NEW YORK (Reuters) - Just weeks before the 10th anniversary of the air attacks on the World Trade Center, New York firefighters gave politicians and journalists a glimpse into what it is like to battle blazes in the skyscraper city.
It involves crawling around in the smoke and dark on a wet cement floor, drenched in sweat and clad in a bunker suit, mask and helmet and with an oxygen tank strapped to your back.
The smoke in the drills is white, or “Hollywood” smoke, nothing like the black, chemically-laced cloud of a real fire.
“If you don’t have your wits about you, you can see how easy it is to get lost. Most of our training is about developing a kinetic sense of where you are,” said Lieutenant Mike Cacciola, director of physical training.
The scenarios are varied and sometimes deadly and brutal.
On a bombed-out bus, there are dummies of adults and children, bleeding or without limbs. Captain Paul Nugent explained that setting priorities for victims is vital.
“Tilt his head.

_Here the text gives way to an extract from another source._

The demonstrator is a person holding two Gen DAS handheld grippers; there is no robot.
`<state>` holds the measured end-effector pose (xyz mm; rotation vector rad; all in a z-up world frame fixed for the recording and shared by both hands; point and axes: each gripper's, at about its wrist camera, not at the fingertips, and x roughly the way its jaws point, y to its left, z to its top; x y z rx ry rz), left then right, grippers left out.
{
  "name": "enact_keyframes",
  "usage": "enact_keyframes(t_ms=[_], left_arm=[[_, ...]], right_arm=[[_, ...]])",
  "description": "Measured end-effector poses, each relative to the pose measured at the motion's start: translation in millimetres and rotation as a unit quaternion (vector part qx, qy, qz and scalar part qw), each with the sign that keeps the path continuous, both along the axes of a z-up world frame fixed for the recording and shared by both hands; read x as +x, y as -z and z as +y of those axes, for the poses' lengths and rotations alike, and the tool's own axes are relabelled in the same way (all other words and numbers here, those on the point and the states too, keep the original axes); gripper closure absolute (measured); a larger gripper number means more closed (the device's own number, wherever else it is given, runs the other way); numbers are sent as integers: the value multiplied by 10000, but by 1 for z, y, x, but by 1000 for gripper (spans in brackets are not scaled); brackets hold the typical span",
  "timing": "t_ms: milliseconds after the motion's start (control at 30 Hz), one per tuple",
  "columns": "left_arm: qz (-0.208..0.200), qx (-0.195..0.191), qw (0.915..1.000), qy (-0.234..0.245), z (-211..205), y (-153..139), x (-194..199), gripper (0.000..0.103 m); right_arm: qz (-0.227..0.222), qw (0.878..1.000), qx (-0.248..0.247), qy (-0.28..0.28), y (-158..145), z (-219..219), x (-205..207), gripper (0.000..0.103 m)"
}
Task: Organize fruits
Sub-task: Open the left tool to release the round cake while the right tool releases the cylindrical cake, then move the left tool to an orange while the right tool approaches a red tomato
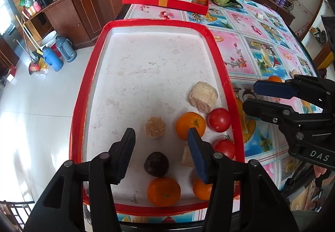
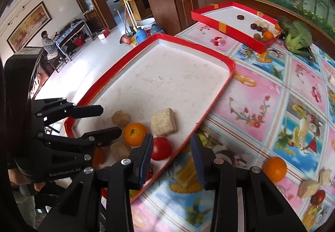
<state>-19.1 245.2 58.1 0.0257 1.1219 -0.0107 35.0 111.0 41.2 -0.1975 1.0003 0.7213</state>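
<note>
Left wrist view is showing the worktop bearing a red tray, fruits lying at its near end. Left tool is hanging partly open, empty, above a dark plum; right tool is standing slightly open, empty, over the tray's edge beside a tomato.

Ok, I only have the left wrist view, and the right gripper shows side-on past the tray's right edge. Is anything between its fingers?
Observer: No. The right gripper is open and empty, above the tray's red rim and the tablecloth.
Operator: Any fruit outside the tray? I see only a sliver of orange behind that gripper.
Observer: That is a whole orange, loose on the tablecloth, apart from the tray.
Operator: Anything beside it?
Observer: Yes. Pale chunks and a red fruit lie just past it.
</note>
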Motion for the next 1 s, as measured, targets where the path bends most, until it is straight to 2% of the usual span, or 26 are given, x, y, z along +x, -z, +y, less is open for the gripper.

If he takes a breath, we take him out,” he explained.
Victims of bio- or chemical attacks are referred to as “sludgems,” according to Lieutenant Anna Schermerhorn-Collins, adding that firefighters are trained to spot the symptoms — salivation, tears, urination, defecation, gastrointestinal upset, vomiting and constriction of the pupil of the eye.

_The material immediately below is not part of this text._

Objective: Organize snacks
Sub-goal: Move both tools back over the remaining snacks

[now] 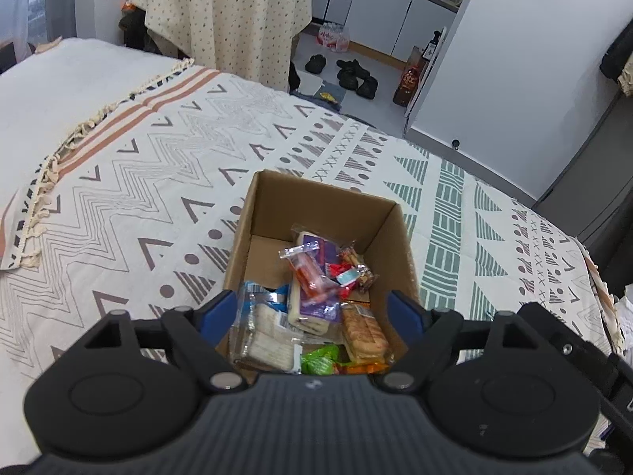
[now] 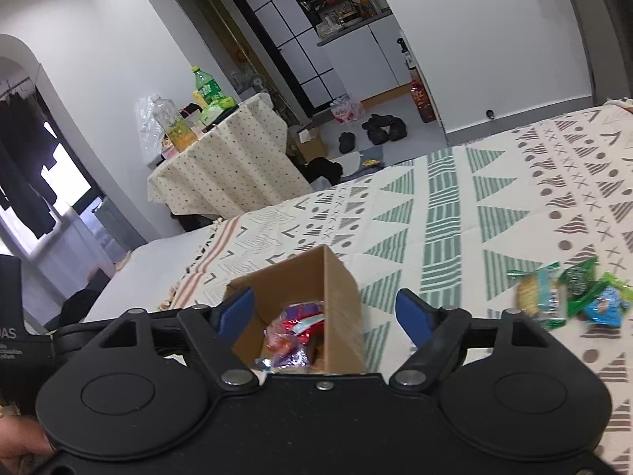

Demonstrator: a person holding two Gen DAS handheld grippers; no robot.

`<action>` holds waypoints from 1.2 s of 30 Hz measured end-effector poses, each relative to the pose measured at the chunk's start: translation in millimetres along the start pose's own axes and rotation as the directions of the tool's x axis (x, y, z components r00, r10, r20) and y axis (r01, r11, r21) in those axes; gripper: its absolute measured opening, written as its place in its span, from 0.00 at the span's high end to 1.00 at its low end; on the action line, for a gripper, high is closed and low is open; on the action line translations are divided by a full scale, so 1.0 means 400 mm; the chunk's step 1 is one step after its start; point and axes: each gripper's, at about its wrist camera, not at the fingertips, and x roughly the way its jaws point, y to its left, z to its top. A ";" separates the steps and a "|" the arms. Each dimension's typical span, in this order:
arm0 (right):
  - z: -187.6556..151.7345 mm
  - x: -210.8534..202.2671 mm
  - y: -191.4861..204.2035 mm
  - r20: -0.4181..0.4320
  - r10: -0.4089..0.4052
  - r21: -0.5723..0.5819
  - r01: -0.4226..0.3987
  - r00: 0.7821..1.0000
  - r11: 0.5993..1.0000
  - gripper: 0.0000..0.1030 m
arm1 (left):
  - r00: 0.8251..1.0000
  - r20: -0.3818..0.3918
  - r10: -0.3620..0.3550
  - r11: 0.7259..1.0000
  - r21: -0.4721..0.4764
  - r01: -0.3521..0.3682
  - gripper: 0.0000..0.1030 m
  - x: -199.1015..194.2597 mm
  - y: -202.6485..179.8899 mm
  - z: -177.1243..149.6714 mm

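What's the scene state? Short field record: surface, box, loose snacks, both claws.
surface: patterned blanket over a bed
container: open cardboard box standing on the blanket
box contents: mixed wrapped snacks, piled loosely
loose snacks: green and blue packets on the blanket, right of the box in the right wrist view, apart from it
left claw: open, nothing between its fingers, over the box
right claw: open, holding nothing, above the box
left to do: loose packets not yet in the box

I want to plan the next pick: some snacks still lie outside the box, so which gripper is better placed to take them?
Right, probably. The loose snack packets lie on the bedspread just right of the open right gripper. The left gripper, also open, faces only the cardboard box.
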 end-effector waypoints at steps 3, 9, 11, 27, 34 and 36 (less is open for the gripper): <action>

Like the firefighters, police, emergency medical technicians and ironworkers who responded to the World Trade Center attacks, the instructors rely on humor to offset the horror and help them deal with their emotions.
“We want the victim kind of like a taco; we don’t want the lettuce falling out,” said Nugent, explaining how to strap the dummy and secure his limbs to a yellow plastic sheet, called a sked, which then is strapped to a stiff red board.

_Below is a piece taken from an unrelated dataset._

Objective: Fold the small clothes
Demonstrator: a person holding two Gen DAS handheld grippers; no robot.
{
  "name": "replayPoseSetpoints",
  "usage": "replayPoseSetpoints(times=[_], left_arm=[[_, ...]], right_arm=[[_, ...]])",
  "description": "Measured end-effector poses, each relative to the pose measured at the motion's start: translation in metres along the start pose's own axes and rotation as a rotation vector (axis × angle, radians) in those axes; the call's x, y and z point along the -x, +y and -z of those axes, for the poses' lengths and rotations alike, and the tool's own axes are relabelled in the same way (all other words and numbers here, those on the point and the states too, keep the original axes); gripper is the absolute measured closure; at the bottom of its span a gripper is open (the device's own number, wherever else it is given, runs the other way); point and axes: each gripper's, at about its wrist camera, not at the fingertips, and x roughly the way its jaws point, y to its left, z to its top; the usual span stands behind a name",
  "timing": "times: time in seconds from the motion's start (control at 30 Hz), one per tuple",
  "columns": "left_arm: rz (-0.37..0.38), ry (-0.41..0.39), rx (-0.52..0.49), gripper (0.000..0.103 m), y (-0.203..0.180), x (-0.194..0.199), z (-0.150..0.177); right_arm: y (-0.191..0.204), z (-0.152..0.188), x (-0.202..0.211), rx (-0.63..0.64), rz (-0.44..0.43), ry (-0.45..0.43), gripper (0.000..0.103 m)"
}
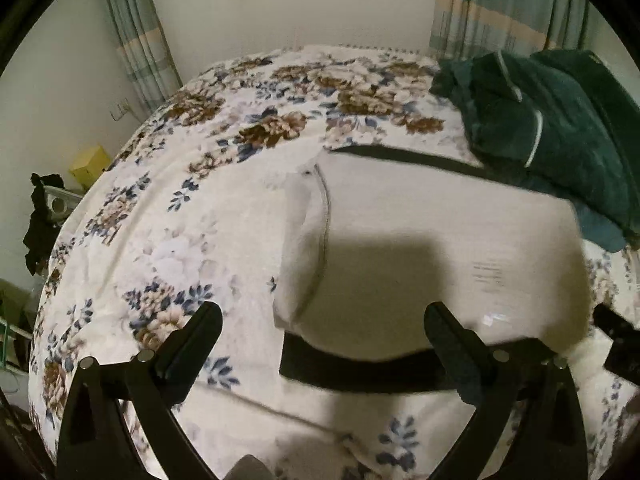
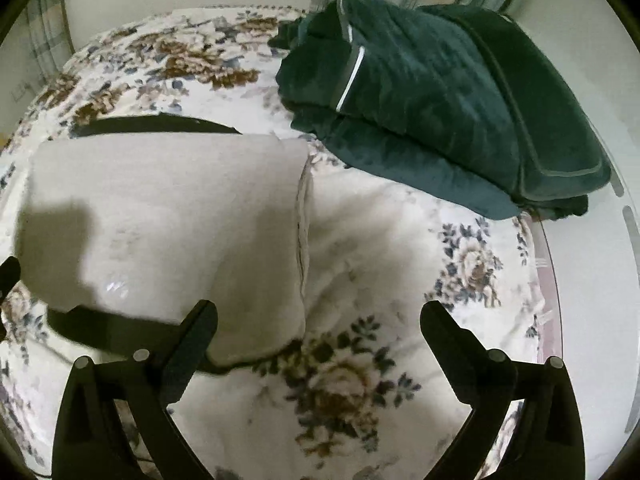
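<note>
A small white garment (image 1: 440, 240) with black bands at its near and far ends lies flat and folded on the floral bed cover (image 1: 180, 220). My left gripper (image 1: 324, 320) is open and empty, hovering over the garment's near left corner and near black band (image 1: 360, 368). In the right wrist view the same garment (image 2: 168, 216) lies left of centre. My right gripper (image 2: 320, 320) is open and empty over the garment's near right corner, its left finger (image 2: 192, 332) above the black band (image 2: 100, 332).
A pile of dark green folded clothes (image 1: 552, 128) sits at the back right of the bed; it also shows in the right wrist view (image 2: 440, 96). Curtains (image 1: 136, 40) and a wall stand behind the bed. A yellow box (image 1: 90, 166) and dark clutter lie beside the bed's left edge.
</note>
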Motion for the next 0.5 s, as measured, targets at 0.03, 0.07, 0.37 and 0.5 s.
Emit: replayPoseSetpoints(times=[0.03,0.07,0.37,0.5], left_arm=[[0.007,-0.01,0.007,0.0,-0.001,0.016,0.002],[0.004,-0.019,0.005,0.0,-0.003,0.027,0.004],[0.014,-0.113,0.002,0.0,-0.006,0.166,0.03],[0.03,-0.161,0.023,0.0,-0.002,0.237,0.046]], right_arm=[[0.0,0.004,0.01,-0.001,-0.003,-0.002,0.001],[-0.002,0.01,0.024,-0.005,0.004,-0.008,0.001],[-0.036,0.063,0.168,-0.037,0.016,-0.108,0.001],[-0.059,0.092,0.25,-0.06,0.011,-0.179,0.001]])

Infrared cameras help firefighters find victims, but the cameras can hide flames, and it is dangerous to dawdle.
“You pan the room to get an idea of where things are, and move, then you move again,” said an instructor.
Firefighting gear weighs up to 100 pounds (45 kg), not including hoses or 30-pound (13.6 kg) saws that might have to be carried up 10 floors in a building. Above that height, firefighters swing down from the roof.
“A lot of time firefighters will put the gear on and step climb on StairMaster,” said Cacciola.
And the temperature is hot, very hot.
In the hallway, one team member’s head gear reads 99 degrees Fahrenheit (37.2 Celsius) on the infrared camera. It’s around 400 degrees Fahrenheit (204 Celsius) at the ceiling when the practice, computer-controlled fire is lit.
Putting out a fire requires getting close to the flames. Firefighters kneel in the doorway, tuck the hose under their arm and spray the water in a clockwise direction, according to Schermerhorn-Collins.
They start at the ceiling, then the floor and repeat the action again and again. The smoke must be vented between exercises, creating a haze during the descent to the hot asphalt lot and clear blue sky.
The firefighters also demonstrated the year-old, seven-pound (3.1 kg) system used to rappel down city buildings. It was designed to ensure trapped firefighters never again have to jump to their deaths.
But in New York, a city of skyscrapers, there is only enough line for 50 feet.
On September 11, 2001, 343 firefighters lost their lives.
“When you put people in a burning building, it’s a fact that some people will get killed. It is a fact. It’s part of our vocation,” said Cacciola.